15. The question in T.C. No. 180 of 1974 is the same as the one which we have answered now in T.C. No. 240 of 1974. For the reasons stated therein, we answer this question also in favour of the assessee and state that the conclusion arrived at by the Tribunal is correct and that there is no basis for withdrawing the relief granted under Section 84(2) of the 1961 Act.

16. The cases relating to the development rebate have to be dealt with under two groups, those for the years 1960-61 and 1961-62, covered by T.C. No. 147 of 1974 separately from that of the years 1962-63 to 1965-66, falling under T.C. Nos. 240, 146 and 171 of 1974. As regards the questions referred in T.C. Nos. 147 of 1974 it has to be stated here that the relief under Section 155(5) had been granted in the first instance and thereafter the relief was sought to be withdrawn by acting under Section 155(5) of the 1961 Act. The two questions that have been referred to in T.C. No. 147 of 1974 are (1) whether the Tribunal was right in holding that the ITO had not jurisdiction to pass a rectification order under Section 155(5) of the 1961 Act, and (2) whether the Tribunal was right in holding that the ITO's rectification order was really one under Section 155(5) of the LT. Act, 1961, and that, therefore, the assessee's appeal against such an order was competent and maintainable in law. We shall now extract Section 155(5) of the I.T. Act, 1961, as under :

Section 155(5):

'Where an allowance by way of development rebate has been made wholly or partly to an assessee in respect of a ship, machinery or plant installed after the 31st day of December, 1957, in any assessment year under Section 33 or under the corresponding provisions of the Indian Income-tax Act, 1922 (11 of 1922), and subsequently-

(i) at any time before the expiry of eight years from the end of the previous year in which the ship was acquired or the machinery or plant was installed, the ship, machinery or plant is sold or otherwise transferred by the assessee to any person other than the Government, a local authority, a corporation established by a Central, State or Provincial Act or a Government company as denned in Section 617 of the Companies Act, 1956 (1 of 1956), or in connection with any amalgamation or succession referred to in Sub-section (3) or Sub-section (4) of Section 33 ; or

(ii) at any time before the expiry of the eight years referred to in Sub-section (3) of Section 34, the assessee utilises the amount credited to the reserve account under Clause (a) of that Sub-section-

(a) for distribution by way of dividends or profits; or

(b) for remittance outside India as profits or for the creation of any asset outside India; or

(c) for any other purpose which is not a purpose of the business of the undertaking,

the development rebate originally allowed shall be deemed to have been wrongly allowed, and the Income-tax Officer may, notwithstanding anything contained in this Act, recompute the total income of the assessee for the relevant previous year and make the necessary amendment; and the provisions of Section 154 shall, so far as may be, apply thereto, the period of four years specified in Sub-section (7) of that section being reckoned from the end of the previous year in which the sale or transfer took place or the money was so utilised.'

17. From Clause (i) of Sub-section (5) of Section 155 of the 1961 Act, it is clear that in order that the clause may be attracted there must be a sale, or a transfer otherwise, of the plant installed by the assessee.
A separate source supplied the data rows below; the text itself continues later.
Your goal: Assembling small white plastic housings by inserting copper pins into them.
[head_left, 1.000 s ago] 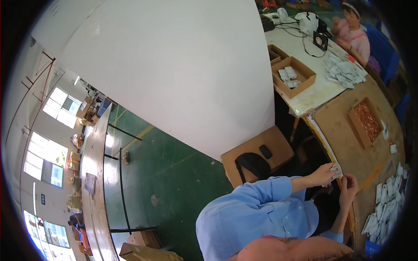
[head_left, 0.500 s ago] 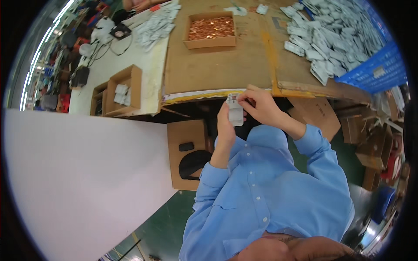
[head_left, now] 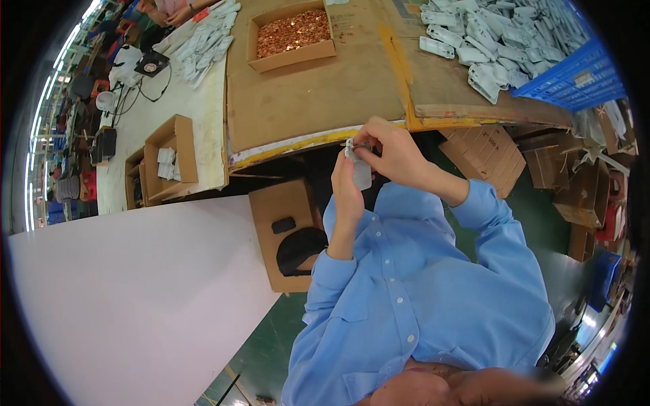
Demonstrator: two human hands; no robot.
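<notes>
A small white plastic housing point(head_left: 363, 177) is held upright in my left hand point(head_left: 347, 186), just off the front edge of the table. My left fingers and thumb wrap its sides. My right hand point(head_left: 396, 154) is bent over the top end of the housing, with thumb and forefinger pinched together there. Whatever lies between those fingertips is too small and covered to name. The right hand also hides much of the housing's upper part.
On the cardboard-covered table point(head_left: 305, 101) stands a cardboard box point(head_left: 298, 57) of small copper-coloured pieces. White plastic housings point(head_left: 474, 40) are heaped at right beside a blue crate point(head_left: 575, 81). A small box point(head_left: 186, 145) holds white parts at left. A black cap point(head_left: 298, 250) lies on cardboard below.
The view has turned and shifted slightly. My right hand has closed in over the housing's top, covering more of it. The left hand keeps its hold.
</notes>
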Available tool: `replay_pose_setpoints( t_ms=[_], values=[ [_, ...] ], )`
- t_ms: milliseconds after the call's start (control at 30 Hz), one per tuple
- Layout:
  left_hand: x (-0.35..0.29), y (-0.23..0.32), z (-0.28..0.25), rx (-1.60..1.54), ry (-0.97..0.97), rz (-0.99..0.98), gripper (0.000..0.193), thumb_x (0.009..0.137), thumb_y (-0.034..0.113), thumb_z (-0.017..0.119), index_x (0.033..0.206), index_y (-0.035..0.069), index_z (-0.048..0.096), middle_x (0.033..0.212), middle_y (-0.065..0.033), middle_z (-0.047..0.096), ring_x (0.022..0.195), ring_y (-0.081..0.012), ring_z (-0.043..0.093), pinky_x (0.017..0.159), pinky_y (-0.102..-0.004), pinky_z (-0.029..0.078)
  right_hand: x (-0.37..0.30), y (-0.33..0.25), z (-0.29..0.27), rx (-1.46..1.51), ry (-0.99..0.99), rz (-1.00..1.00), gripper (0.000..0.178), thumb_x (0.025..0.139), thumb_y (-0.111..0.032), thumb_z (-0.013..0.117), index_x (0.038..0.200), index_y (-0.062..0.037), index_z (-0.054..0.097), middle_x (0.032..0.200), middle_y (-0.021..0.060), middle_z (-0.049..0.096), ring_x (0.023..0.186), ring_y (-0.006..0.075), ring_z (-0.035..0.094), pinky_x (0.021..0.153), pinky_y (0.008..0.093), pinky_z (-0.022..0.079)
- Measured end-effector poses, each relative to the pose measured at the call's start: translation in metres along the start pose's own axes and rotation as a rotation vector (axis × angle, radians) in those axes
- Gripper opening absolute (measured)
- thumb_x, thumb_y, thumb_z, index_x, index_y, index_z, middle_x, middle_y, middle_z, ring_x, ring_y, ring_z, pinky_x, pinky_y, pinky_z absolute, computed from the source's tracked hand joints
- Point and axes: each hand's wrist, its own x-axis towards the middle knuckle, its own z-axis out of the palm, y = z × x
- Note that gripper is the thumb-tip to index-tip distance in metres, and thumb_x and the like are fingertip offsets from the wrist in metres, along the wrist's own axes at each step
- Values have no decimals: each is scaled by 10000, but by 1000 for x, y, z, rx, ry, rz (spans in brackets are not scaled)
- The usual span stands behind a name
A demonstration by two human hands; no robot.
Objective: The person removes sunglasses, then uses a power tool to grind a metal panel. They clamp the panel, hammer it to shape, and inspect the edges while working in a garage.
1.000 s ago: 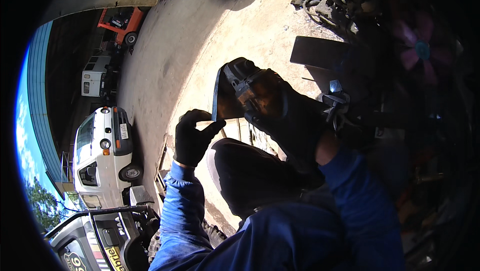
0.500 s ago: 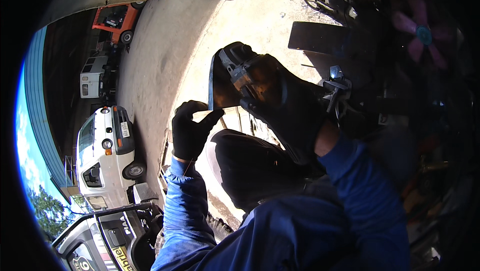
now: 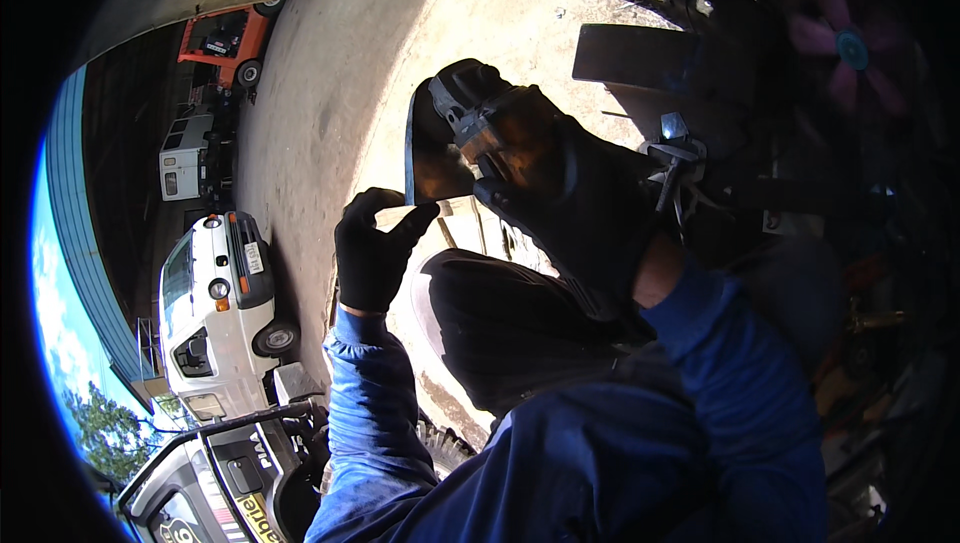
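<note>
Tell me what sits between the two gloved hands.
Head view: the grinder's guard and disc sit between the left hand and right hand.

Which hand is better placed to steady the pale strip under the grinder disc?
Left. The left hand already pinches the strip just below the disc; the right hand is full, gripping the grinder.

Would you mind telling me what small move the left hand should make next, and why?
Probably firm its pinch and hold steady. The gloved left hand holds a pale flat piece by finger and thumb only, while the gloved right hand grips an angle grinder with its disc right at that piece.
</note>
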Motion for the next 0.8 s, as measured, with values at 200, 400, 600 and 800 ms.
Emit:
replay_pose_setpoints(
  t_ms=[200,400,600,800],
  values=[
    [3,-2,1,49,15,63,289,809,183,909,849,2,688,681,-68,656,634,-141,647,625,-305,498,5,2,1,35,-26,13,728,844,-456,836,1276,57,552,1182,270,692,1107,412,695,926,464,572],
    [2,-8,0,60,14,25,320,794,236,913,866,12,697,727,-99,655,738,-199,655,739,-344,503,4,-13,-6,38,-50,34,529,897,-285,821,1291,-6,605,1157,133,715,1077,230,684,946,371,543],
    [14,-33,0,-26,38,20,293,844,216,868,949,7,692,818,-83,681,776,-165,645,745,-327,510,-2,-16,-31,17,-135,50,494,920,-241,789,1303,3,594,1142,122,699,1035,221,675,909,373,542],
    [41,-72,3,-153,54,-52,277,916,259,815,902,20,675,738,16,628,686,-64,568,651,-258,468,-1,-17,-65,179,-35,47,612,926,-213,751,1437,0,490,1257,175,634,1086,251,672,964,373,539]
  ],
)
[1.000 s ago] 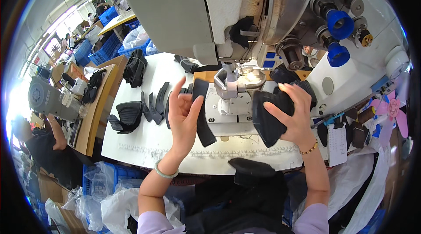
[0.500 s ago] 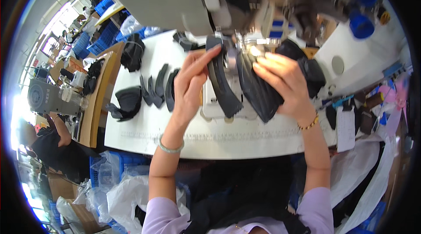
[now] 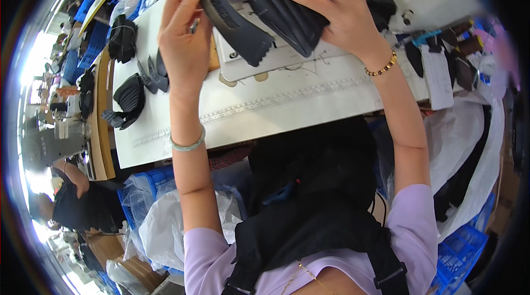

What was contended was that having regard to the changes that took place in the constitution of the firm originally and finally by the order passed by this court in the scheme proceedings, the assets of the firm including the plant and machinery got vested in Dalmia Cement (Bharat) Ltd., and this constituted a transfer to attract Clause (i) of Sub-section (5) of Section 155. It is not enough if there is a transfer in order that the clause may be attracted. There must be a transfer by the assessee. Counsel on behalf of the assessee emphasised that even assuming that there was a transfer by operation of law by virtue of the order passed by this court in the company petition to which we have already adverted of the assets of the firm in favour of one of the partners of the firm, namely, the said Dalmia Cement (Bharat) Ltd., this was not a transfer by the assessee, namely, the firm, and, therefore, by applying the wording of the clause, it is impossible to hold that the clause had been attracted. We agree with the submission of the counsel. We are not able to posit that there has been a transfer by the assessee of the plant or machinery and that any change in the ownership of the assets had been effectuated by an order which vested the rights of one of the partners in the assets in the other partners. This can by no stretch of imagination be stated as a transfer by the assessee of the plant and machinery. In view of this Clause (i) of Sub-section (5) of Section 155 would not be attracted.

18. It was then contended that Sub-clause (c) of Clause (ii) of Sub-section (5) of Section 155would be attracted and, therefore, the rectification order was justified. Thissub-clause also would be applicable only in cases where the assessee hadutilised the amount credited to the reserve account under Clause (a) of Sub-section (3)of Section 34 for any other purpose which is not a purpose of the business of theundertaking. From what has transpired, it is not possible for us to saythat the assessee, namely, the firm as it originally existed before January1, 1964, had utilised the reserves for any purpose other than the businessof the undertaking. We say so for the reason that the firm as such is adifferent entity, a different legal entity, for the purpose of the I.T. Act,defined under Section 2(15) of the I.T. Act, 1961, as a person. The scheme vestedthe reserves also with Dalmia Cement (Bharat) Ltd. We have said thatthis is not a transfer by the assessee. So this vesting had nothing to dowith the transfer as such. The utilisation of the reserves will be for the purpose of the undertaking, the undertaking being the business undertakingwhich had vested with the Dalmia Cement (Bharat) Ltd. If Dalmia Cement(Bharat) Ltd. utilises the reserve funds for any purpose other than thepurpose of the business undertaking, what would happen we need not consider because that question had not come up before us. The question iswhether the firm, that is, the assessee, had utilised the amounts credited tothe reserve for any purpose other than the business of the undertaking.We are not able to say so. In view of this, the order passed by the ITOrectifying the original assessment order purporting to act under Section 155(5) isnot sustainable. Accordingly, we answer the first question in T.C. No. 147of 1974, in the affirmative, that is in favour of the assessee and against therevenue.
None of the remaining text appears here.